Which is what I was screaming at the TV earlier this week when The Today Show invited Stefanie Wilder-Taylor, author of "Sippy Cups Are Not For Chardonnay," and purveyor of the popular blog Baby on Bored, onto its couch to give her opinion (read: violate The Mom Code) on Nadya Suleman's "controversial," frantic 911 call, in which the mom of 14 repeatedly says, "Oh my God, I'm going to kill myself" when she thinks she's lost her son. I swear, the Sippy Cup chick had more venom than a damn King Cobra—accused Suleman of being overly dramatic, irresponsible, and downright nuts because she panicked during her 911 call.

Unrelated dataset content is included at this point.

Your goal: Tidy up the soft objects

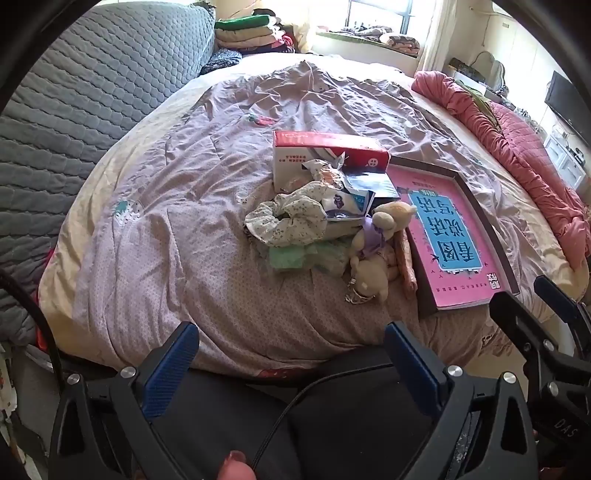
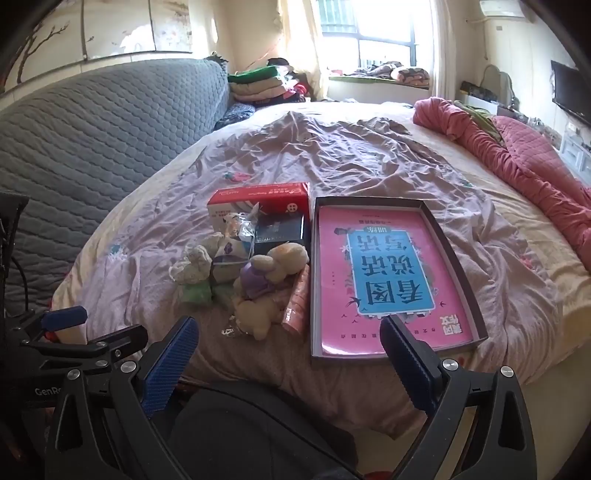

"I’ve lost my son in a bookstore and I didn’t lay on the floor and start going, 'I’m going to kill myself,' until the paramedics arrived," she snipped in the segment, as seen in the clip above.
Who decided Wilder-Taylor is the friggin' arbiter of motherhood perfected? Exactly on what day were they handing out "I'm The Best Mom Ever And You Suck" badges, and who's responsible for giving her one? And why, why, WHY did we have to be assaulted by her whiny, unreasonably accusatory voice so early in the damn morning? Even the mom sitting next to her had a look on her face that read, "Damn dude, be easy—pop a Xanax or something."
I mean, I'm no Octomom fan—you won't find me pushing the PayPal button on the Nadya Suleman Family Website, adding a Millner/Chiles cash infusion to the tax dollars we already contribute to the government "help" she's getting for all those damn kids. I know doggone well, too, that Denene wouldn't have laid up there and had all those babies knowing she had no job, no money, no help, and no plan. But I wouldn't ever assume it's my right to get all up in Suleman's womb and her wallet, or presume to know what she should have said, how she should have acted, or what she should have been feeling when she thought her child had been snatched.
Because that's breaking The Code.
Sippy Cup: That thing you heard in Suleman's voice, sweetie? It's called e-m-o-t-i-o-n. You know, that feeling some of us—particularly those of us with hearts—express when we think something terrible has happened to our kids.
Maybe you ought to have another sip of Chardonnay, baby, and sit on down.